We both looked at him with a questioning look, he narrowed his eyes, rolled his tongue in his mouth, before staring at us back.
"Actually she is the daughter of our enemy" He blurted out with a straight face. I was shocked but Sufiyaan reacted a bit loudly.
"What? Have you losted, Dushmank ki beti, don't you know our father, and how could you even fall for her, after knowing what they did with our sister?" He scolded him, fisting his fist.
"So what? I didn't know who she was, I just fell in love with her, what's my mistake? I can't control my emotions" Zeeshan screamed.
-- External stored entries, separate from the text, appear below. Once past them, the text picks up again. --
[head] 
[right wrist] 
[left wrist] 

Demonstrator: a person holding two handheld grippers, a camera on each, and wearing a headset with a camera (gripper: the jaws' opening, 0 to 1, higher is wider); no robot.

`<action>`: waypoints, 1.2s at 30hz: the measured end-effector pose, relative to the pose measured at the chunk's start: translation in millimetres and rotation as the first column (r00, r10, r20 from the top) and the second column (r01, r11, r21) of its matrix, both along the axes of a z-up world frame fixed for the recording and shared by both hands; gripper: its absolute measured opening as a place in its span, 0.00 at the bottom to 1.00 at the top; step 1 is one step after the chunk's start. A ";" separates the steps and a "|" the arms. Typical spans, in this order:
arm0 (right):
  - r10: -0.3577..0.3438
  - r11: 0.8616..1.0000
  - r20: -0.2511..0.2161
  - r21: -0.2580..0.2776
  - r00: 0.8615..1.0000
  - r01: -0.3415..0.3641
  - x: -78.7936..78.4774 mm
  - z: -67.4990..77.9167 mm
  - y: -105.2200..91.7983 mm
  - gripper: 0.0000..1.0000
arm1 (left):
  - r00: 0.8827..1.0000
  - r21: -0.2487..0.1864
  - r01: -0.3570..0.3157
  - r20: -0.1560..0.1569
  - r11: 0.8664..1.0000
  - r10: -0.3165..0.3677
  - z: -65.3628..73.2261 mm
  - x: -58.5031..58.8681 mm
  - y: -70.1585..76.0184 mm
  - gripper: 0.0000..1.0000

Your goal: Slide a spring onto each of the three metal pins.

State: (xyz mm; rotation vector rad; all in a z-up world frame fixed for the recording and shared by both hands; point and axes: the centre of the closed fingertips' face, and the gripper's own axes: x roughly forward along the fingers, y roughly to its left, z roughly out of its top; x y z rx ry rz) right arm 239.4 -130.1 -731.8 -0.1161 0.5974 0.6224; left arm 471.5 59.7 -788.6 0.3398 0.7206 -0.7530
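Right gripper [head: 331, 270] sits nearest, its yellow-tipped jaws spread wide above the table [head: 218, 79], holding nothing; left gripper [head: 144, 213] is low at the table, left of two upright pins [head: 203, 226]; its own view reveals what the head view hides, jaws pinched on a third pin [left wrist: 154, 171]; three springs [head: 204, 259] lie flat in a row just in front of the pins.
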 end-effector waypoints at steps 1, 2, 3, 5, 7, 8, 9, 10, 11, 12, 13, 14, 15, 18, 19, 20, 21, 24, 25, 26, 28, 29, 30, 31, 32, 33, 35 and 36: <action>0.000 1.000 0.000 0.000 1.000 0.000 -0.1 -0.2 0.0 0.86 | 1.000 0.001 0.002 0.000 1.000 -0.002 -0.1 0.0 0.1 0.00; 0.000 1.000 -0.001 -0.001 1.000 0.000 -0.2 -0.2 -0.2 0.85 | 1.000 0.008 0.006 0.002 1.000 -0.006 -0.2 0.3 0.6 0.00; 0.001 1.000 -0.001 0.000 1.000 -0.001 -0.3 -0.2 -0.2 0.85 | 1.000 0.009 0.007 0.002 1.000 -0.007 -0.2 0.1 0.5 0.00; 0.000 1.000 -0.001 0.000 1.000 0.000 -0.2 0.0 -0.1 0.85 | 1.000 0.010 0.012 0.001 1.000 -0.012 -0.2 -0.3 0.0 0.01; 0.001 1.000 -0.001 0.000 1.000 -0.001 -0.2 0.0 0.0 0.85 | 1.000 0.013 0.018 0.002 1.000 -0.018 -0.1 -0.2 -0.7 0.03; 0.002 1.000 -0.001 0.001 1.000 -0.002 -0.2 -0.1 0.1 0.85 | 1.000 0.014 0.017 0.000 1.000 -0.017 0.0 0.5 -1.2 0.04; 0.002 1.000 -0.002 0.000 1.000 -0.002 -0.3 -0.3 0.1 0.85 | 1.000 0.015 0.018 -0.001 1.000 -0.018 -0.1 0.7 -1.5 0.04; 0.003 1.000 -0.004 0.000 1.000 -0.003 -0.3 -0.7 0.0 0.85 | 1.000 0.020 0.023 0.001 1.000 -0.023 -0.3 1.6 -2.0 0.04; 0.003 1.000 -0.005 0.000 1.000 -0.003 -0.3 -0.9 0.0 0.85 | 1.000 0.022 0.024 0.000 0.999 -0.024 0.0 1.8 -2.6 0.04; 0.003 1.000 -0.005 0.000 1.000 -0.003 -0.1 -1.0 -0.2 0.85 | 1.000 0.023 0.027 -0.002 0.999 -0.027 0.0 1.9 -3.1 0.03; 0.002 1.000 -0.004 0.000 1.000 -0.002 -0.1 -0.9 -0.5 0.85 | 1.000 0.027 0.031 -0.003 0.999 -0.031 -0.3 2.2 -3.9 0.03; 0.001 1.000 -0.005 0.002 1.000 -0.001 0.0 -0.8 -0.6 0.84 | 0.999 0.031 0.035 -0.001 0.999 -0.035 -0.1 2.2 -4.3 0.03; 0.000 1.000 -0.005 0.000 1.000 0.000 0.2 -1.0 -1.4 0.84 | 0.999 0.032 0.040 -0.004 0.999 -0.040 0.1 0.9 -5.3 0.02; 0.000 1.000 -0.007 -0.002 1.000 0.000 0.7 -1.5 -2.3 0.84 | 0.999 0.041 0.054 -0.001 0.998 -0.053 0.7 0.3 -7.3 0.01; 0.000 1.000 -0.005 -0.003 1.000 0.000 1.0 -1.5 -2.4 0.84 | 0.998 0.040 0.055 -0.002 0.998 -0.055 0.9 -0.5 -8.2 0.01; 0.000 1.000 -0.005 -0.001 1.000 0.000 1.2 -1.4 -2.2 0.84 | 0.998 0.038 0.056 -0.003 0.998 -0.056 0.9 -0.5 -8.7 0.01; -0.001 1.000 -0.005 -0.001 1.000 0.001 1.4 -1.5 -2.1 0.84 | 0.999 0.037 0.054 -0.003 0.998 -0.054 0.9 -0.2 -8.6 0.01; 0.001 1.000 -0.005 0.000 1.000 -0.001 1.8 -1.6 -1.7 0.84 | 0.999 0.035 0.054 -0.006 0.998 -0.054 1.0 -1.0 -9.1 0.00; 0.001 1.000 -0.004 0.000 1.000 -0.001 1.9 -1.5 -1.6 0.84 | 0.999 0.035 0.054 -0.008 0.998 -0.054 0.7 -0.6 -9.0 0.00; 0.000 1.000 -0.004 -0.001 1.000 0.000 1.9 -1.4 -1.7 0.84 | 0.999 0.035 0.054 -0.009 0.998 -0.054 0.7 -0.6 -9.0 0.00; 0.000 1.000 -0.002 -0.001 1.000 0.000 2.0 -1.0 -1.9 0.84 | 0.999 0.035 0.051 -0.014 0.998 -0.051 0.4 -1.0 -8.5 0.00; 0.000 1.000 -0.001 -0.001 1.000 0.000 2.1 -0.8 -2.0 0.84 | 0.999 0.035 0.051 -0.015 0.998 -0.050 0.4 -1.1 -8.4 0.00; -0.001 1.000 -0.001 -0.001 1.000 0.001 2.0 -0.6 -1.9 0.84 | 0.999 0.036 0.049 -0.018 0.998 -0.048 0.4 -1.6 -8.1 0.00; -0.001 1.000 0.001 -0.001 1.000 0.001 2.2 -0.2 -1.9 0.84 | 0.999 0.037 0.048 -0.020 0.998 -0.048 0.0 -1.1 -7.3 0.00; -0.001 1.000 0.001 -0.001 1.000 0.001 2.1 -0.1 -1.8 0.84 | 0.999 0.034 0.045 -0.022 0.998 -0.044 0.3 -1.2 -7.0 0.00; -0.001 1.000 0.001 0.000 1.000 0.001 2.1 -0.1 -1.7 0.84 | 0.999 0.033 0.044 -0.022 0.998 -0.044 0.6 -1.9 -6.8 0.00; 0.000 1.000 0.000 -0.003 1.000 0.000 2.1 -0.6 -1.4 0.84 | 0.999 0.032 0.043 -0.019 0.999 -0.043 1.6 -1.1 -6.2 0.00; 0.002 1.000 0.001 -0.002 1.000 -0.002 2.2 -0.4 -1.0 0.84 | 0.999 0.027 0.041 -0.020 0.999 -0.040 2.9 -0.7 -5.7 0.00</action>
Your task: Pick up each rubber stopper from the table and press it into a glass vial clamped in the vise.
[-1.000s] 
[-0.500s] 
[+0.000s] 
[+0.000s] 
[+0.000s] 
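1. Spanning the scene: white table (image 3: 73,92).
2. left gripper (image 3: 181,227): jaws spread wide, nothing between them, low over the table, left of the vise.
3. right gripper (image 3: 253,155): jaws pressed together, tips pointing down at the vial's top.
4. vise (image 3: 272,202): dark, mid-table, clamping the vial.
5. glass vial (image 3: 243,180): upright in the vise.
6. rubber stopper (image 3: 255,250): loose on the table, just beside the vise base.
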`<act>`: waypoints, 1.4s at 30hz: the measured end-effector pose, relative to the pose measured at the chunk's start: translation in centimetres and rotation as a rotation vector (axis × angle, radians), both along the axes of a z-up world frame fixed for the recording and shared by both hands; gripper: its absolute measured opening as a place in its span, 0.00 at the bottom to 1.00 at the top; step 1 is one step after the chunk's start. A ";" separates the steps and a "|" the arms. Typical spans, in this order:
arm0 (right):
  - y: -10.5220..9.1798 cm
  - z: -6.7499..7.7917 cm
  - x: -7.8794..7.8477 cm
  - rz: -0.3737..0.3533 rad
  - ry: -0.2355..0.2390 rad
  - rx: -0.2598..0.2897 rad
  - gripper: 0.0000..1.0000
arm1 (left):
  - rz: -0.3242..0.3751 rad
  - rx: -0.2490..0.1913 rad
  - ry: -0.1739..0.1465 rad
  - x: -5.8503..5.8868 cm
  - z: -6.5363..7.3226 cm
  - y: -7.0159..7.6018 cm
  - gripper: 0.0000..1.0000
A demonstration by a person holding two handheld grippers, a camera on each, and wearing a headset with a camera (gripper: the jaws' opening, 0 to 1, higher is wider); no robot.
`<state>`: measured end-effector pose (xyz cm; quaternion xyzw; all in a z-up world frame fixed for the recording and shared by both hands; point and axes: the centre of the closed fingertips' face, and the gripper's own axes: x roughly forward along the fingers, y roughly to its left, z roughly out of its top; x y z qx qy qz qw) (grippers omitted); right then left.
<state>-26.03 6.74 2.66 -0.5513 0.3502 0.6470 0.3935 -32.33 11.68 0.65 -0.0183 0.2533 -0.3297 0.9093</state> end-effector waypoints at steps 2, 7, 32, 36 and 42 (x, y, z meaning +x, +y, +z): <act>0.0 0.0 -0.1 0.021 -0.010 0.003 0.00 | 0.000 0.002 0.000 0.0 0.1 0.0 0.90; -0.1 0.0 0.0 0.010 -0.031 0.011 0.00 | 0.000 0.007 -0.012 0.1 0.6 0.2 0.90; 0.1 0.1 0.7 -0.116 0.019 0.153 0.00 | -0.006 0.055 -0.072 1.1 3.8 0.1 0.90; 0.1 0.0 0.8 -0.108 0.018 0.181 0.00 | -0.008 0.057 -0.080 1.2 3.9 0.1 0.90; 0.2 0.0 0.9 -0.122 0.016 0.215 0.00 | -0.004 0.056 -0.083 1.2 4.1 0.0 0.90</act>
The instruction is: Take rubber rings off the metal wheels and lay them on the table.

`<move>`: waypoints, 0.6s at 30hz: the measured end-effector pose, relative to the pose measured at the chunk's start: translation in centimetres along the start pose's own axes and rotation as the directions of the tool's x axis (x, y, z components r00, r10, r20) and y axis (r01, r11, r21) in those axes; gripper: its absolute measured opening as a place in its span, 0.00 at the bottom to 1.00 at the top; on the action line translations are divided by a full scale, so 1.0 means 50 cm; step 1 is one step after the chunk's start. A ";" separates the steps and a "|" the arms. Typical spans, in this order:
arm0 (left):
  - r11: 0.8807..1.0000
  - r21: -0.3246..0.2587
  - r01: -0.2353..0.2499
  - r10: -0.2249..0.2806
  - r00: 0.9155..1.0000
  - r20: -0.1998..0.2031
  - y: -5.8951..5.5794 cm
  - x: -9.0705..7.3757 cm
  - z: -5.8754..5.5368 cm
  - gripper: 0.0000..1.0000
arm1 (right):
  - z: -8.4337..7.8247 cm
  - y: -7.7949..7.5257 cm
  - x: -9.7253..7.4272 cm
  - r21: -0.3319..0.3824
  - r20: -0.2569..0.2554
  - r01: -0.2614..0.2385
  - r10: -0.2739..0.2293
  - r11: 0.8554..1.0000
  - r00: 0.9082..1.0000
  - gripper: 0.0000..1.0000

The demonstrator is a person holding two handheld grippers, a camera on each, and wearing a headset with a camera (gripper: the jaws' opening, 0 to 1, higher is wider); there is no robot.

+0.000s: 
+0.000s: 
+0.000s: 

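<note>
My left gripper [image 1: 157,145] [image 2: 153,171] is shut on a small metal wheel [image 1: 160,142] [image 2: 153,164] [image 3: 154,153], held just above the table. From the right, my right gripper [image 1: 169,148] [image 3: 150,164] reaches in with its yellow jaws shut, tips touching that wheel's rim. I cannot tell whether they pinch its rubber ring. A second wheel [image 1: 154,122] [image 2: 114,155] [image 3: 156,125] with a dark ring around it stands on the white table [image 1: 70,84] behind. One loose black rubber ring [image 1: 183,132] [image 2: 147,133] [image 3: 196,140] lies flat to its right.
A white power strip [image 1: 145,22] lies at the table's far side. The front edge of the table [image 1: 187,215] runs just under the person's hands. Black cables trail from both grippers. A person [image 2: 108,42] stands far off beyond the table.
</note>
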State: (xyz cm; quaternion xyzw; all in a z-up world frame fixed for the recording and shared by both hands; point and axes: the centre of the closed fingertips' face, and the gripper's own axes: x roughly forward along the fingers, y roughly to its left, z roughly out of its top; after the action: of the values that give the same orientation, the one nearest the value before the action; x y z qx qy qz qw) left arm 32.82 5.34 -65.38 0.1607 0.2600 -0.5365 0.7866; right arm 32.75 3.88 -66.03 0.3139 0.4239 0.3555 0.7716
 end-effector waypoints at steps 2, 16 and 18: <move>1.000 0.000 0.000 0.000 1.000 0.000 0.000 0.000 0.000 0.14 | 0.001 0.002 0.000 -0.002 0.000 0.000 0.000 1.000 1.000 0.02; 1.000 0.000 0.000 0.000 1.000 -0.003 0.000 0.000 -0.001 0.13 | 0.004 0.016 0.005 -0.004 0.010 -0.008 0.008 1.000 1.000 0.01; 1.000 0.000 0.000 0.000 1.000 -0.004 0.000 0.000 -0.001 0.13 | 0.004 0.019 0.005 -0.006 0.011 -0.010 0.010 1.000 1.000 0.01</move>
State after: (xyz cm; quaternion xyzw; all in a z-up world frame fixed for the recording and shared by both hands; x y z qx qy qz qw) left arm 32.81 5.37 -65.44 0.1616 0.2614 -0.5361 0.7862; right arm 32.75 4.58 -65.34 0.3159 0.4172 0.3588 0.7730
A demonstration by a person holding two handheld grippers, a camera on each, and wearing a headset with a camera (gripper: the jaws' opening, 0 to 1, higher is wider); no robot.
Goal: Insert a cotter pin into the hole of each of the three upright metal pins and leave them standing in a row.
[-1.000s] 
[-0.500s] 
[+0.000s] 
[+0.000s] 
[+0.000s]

I was surprised to see them arguing for the first time.
"Fine now you know right I can't support you on this matter, They reminded me of that unfortunate day- "
I clenched my jaws as the scenario replayed in my head, what they did with my sister, I fisted my knuckles, ran another hand through my head to calm myself, I turned and saw Zeshaan face held a bit anger.
"Stop it you two, Get a grip on yourself, Mahira is happy with whatever and wherever she is touchwood, don't recall the old things, and they didn't deserve our sister, jo Allah ne uske naseeb me likha hai say mil chuka hai" I growled at them my face formed hard with anger.
(Whatever Allah has written in her fate is been granted to her)
"I am not in a mood to discuss this, I can't help him or show support in this stupidity I am leaving" Sufyaab declared with his voice raised nose flared, he got and left.
"Bhai Apko bhi aisa lagta hai Jo mene kiya woh galat hai" He asked, a bit helpless, as a sigh escaped from his lips.
(Do you also think that I have done wrong?)
"Nahi Mohabbat Karna koi buri cheez nahi hai, or mein tere sath hoon, But you have to face dad after this, you will have to take stand for your wife, you know him he will get furious with this news" I showed him support which my little brother needed this time at the same time warned him.
(Loving isn't a sin and I'm with you)
"Can you not share with Dad about this till the wedding" He requested I nodded my head, tapping his shoulder we both got up, he left for his room wishing me.
While I walked inside my grandmother's room as she wanted to talk about something, I wondered why she and Mama exchanged looks. I am sure there must be something mischievous cooking in their heads.
As I walked inside the room, she and my mother were chatting about something and watching me they stopped their conversation, I frowned my brows and raised brows in question stared at them.